## What needs to be done:
Transcribe all the entries that follow, leaving nothing out.

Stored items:
- - -

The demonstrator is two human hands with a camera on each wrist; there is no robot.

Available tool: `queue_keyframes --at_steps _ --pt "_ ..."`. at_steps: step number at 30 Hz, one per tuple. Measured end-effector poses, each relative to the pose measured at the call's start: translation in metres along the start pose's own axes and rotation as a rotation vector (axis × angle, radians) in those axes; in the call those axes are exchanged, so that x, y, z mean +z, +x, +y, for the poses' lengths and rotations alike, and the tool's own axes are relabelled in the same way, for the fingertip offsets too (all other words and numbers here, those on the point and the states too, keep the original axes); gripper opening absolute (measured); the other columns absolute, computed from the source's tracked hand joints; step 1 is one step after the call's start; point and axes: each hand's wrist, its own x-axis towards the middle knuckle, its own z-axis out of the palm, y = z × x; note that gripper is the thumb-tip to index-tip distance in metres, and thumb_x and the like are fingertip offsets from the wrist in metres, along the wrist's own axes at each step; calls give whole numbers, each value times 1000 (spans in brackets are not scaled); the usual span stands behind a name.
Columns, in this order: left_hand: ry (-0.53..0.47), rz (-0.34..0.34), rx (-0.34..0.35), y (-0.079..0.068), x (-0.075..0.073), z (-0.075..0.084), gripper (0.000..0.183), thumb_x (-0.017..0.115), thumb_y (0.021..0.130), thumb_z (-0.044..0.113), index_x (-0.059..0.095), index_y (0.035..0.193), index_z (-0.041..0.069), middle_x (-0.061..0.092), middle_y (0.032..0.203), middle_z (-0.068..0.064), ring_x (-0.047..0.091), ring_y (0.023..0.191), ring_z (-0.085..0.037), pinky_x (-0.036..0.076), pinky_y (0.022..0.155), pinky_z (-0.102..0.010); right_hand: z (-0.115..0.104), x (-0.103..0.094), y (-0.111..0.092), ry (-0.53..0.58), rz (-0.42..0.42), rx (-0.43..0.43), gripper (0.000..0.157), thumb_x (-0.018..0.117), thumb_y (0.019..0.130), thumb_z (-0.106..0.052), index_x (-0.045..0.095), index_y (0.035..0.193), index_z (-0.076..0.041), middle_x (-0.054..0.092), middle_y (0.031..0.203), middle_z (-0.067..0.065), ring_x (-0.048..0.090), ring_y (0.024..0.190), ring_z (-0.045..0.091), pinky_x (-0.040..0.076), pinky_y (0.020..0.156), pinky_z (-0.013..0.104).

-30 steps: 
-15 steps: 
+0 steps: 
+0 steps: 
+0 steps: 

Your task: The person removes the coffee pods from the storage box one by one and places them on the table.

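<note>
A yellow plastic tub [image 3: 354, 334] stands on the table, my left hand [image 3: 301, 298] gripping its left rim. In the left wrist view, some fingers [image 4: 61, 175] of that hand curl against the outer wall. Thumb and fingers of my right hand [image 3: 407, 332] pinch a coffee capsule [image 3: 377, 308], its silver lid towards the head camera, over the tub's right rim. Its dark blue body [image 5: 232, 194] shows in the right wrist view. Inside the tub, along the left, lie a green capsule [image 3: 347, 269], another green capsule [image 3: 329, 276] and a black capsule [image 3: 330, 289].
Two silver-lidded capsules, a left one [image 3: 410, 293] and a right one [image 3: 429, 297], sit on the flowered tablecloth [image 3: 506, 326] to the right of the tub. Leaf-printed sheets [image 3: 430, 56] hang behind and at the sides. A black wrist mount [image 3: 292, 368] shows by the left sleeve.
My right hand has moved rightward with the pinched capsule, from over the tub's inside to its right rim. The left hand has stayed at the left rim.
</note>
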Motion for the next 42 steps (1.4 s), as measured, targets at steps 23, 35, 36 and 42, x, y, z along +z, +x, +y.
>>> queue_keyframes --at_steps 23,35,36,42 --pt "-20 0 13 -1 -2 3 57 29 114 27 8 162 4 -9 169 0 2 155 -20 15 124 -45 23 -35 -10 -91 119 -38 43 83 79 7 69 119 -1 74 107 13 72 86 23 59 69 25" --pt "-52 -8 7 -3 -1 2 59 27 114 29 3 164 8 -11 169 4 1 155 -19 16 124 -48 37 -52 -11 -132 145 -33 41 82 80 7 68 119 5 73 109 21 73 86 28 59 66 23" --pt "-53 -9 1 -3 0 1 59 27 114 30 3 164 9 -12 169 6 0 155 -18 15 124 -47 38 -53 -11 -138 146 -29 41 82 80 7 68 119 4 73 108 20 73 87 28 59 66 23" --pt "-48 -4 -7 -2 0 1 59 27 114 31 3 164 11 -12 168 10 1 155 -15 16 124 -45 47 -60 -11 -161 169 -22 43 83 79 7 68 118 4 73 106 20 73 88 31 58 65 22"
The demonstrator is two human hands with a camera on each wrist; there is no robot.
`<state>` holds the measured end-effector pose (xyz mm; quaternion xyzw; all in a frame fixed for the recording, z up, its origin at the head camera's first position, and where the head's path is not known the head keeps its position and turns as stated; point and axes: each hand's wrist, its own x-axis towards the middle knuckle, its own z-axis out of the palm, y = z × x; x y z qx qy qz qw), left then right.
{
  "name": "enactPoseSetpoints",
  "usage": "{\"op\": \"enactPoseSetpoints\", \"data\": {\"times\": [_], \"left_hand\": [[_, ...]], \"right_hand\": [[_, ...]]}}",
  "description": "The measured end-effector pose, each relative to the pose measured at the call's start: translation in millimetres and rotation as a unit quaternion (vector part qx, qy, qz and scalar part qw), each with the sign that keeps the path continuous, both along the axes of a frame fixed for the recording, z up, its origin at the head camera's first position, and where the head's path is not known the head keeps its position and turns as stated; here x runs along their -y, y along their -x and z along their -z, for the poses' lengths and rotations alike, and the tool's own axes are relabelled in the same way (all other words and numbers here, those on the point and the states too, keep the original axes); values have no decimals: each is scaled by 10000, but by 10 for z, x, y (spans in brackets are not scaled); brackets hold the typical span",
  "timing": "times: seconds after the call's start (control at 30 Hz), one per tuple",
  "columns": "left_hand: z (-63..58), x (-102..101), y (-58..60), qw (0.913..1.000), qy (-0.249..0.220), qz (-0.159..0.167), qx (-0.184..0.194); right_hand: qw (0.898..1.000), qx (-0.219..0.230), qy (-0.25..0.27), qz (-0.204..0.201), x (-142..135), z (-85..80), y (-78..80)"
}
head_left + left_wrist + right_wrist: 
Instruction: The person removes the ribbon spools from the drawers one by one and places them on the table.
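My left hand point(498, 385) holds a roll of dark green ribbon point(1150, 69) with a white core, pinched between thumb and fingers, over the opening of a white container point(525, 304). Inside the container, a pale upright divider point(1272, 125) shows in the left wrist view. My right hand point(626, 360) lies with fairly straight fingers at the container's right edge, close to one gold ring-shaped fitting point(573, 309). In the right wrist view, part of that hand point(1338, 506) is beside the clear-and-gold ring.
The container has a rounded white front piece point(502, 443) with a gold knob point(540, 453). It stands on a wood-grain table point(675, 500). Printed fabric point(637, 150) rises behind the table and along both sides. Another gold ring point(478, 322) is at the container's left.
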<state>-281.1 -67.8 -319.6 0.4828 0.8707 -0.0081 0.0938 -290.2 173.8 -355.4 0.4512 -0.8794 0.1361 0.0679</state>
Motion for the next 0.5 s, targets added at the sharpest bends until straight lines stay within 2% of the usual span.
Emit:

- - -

## Answer section:
The demonstrator is two human hands with a camera on each wrist; there is no robot.

Available tool: `queue_keyframes --at_steps _ --pt "_ ..."`. at_steps: step number at 30 Hz, one per tuple. Measured end-effector poses, each relative to the pose measured at the call's start: translation in metres along the start pose's own axes and rotation as a rotation vector (axis × angle, radians) in those axes; in the call those axes are exchanged, so that x, y, z mean +z, +x, +y, for the poses' lengths and rotations alike, and the tool's own axes are relabelled in the same way, for the fingertip offsets too (all other words and numbers here, those on the point and the states too, keep the original axes); gripper opening absolute (measured); the other columns absolute, computed from the source's tracked hand joints; step 1 is one step after the call's start; point and axes: each hand's wrist, its own x-axis towards the middle knuckle, its own z-axis out of the palm, y = z × x; note that gripper is the thumb-tip to index-tip distance in metres, and thumb_x and the like are fingertip offsets from the wrist in metres, along the wrist's own axes at each step; calls give whole numbers, each value times 1000 (spans in brackets are not scaled); the usual span stands behind a name.
Columns, in this order: left_hand: ry (-0.53..0.47), rz (-0.34..0.34), rx (-0.34..0.35), y (-0.079..0.068), x (-0.075..0.073), z (-0.075..0.084), gripper (0.000..0.183), thumb_x (-0.017..0.115), thumb_y (0.021..0.130), thumb_z (-0.044..0.113), index_x (-0.059..0.095), index_y (0.035..0.193), index_z (-0.041..0.069), middle_x (-0.061..0.092), middle_y (0.032..0.203), middle_z (-0.068..0.064), ring_x (-0.047..0.091), ring_y (0.023..0.191), ring_z (-0.085..0.037), pinky_x (-0.036..0.076), pinky_y (0.022..0.155), pinky_z (-0.102..0.010); right_hand: z (-0.115..0.104), x (-0.103..0.094), y (-0.111..0.092), ry (-0.53..0.58), rz (-0.42..0.42), rx (-0.43..0.43), gripper (0.000..0.157), thumb_x (-0.018..0.117), thumb_y (0.019..0.130), thumb_z (-0.106..0.052), index_x (-0.045..0.095), index_y (0.035..0.193), index_z (-0.076..0.041), middle_x (-0.054..0.092), middle_y (0.031..0.203), middle_z (-0.067..0.065), ring_x (-0.048..0.090), ring_y (0.024..0.190), ring_z (-0.045..0.091), pinky_x (-0.040..0.076), pinky_y (0.020..0.156), pinky_z (-0.013..0.104).

-30 steps: 
-15 steps: 
+0 steps: 
+0 steps: 
+0 steps: 

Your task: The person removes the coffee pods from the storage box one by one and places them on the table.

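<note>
A yellow plastic tub [image 3: 354, 334] stands on the table, my left hand [image 3: 301, 298] gripping its left rim. In the left wrist view, some fingers [image 4: 61, 175] of that hand curl against the outer wall. Thumb and fingers of my right hand [image 3: 407, 332] pinch a coffee capsule [image 3: 377, 308], its silver lid towards the head camera, over the tub's right rim. Its dark blue body [image 5: 232, 194] shows in the right wrist view. Inside the tub, along the left, lie a green capsule [image 3: 347, 269], another green capsule [image 3: 329, 276] and a black capsule [image 3: 330, 289].
Two silver-lidded capsules, a left one [image 3: 410, 293] and a right one [image 3: 429, 297], sit on the flowered tablecloth [image 3: 506, 326] to the right of the tub. Leaf-printed sheets [image 3: 430, 56] hang behind and at the sides. A black wrist mount [image 3: 292, 368] shows by the left sleeve.
My right hand has moved rightward with the pinched capsule, from over the tub's inside to its right rim. The left hand has stayed at the left rim.
</note>
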Motion for the next 42 steps (1.4 s), as measured, targets at steps 23, 35, 36 and 42, x, y, z along +z, +x, +y.
>>> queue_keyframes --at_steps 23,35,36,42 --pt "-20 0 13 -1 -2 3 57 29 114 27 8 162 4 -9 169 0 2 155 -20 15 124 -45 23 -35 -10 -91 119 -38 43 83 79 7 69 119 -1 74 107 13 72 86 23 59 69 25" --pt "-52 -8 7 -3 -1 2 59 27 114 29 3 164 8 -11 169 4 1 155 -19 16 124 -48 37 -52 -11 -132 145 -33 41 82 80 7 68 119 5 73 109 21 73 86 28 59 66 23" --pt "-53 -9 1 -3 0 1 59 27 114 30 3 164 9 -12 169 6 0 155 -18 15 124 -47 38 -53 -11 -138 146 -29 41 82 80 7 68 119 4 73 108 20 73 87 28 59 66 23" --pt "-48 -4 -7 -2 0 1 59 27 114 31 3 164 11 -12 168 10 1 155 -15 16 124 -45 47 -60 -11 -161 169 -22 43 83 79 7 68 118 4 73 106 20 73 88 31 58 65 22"
The demonstrator is two human hands with a camera on each wrist; there is no robot.
`<state>` holds the measured end-effector pose (xyz mm; quaternion xyzw; all in a frame fixed for the recording, z up, its origin at the head camera's first position, and where the head's path is not known the head keeps its position and turns as stated; point and axes: each hand's wrist, its own x-axis towards the middle knuckle, its own z-axis out of the palm, y = z × x; x y z qx qy qz qw), left then right.
{
  "name": "enactPoseSetpoints",
  "usage": "{\"op\": \"enactPoseSetpoints\", \"data\": {\"times\": [_], \"left_hand\": [[_, ...]], \"right_hand\": [[_, ...]]}}",
  "description": "The measured end-effector pose, each relative to the pose measured at the call's start: translation in millimetres and rotation as a unit quaternion (vector part qx, qy, qz and scalar part qw), each with the sign that keeps the path continuous, both along the axes of a frame fixed for the recording, z up, its origin at the head camera's first position, and where the head's path is not known the head keeps its position and turns as stated; here x runs along their -y, y along their -x and z along their -z, for the poses' lengths and rotations alike, and the tool's own axes are relabelled in the same way (all other words and numbers here, those on the point and the states too, keep the original axes); values have no decimals: each is scaled by 10000, but by 10 for z, x, y (spans in brackets are not scaled); brackets hold the typical span",
  "timing": "times: seconds after the call's start (control at 30 Hz), one per tuple",
  "columns": "left_hand: z (-63..58), x (-102..101), y (-58..60), qw (0.913..1.000), qy (-0.249..0.220), qz (-0.159..0.167), qx (-0.184..0.194); right_hand: qw (0.898..1.000), qx (-0.219..0.230), qy (-0.25..0.27), qz (-0.204..0.201), x (-142..135), z (-85..80), y (-78..80)"
}
head_left + left_wrist + right_wrist: 
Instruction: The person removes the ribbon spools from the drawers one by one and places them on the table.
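My left hand point(498, 385) holds a roll of dark green ribbon point(1150, 69) with a white core, pinched between thumb and fingers, over the opening of a white container point(525, 304). Inside the container, a pale upright divider point(1272, 125) shows in the left wrist view. My right hand point(626, 360) lies with fairly straight fingers at the container's right edge, close to one gold ring-shaped fitting point(573, 309). In the right wrist view, part of that hand point(1338, 506) is beside the clear-and-gold ring.
The container has a rounded white front piece point(502, 443) with a gold knob point(540, 453). It stands on a wood-grain table point(675, 500). Printed fabric point(637, 150) rises behind the table and along both sides. Another gold ring point(478, 322) is at the container's left.
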<state>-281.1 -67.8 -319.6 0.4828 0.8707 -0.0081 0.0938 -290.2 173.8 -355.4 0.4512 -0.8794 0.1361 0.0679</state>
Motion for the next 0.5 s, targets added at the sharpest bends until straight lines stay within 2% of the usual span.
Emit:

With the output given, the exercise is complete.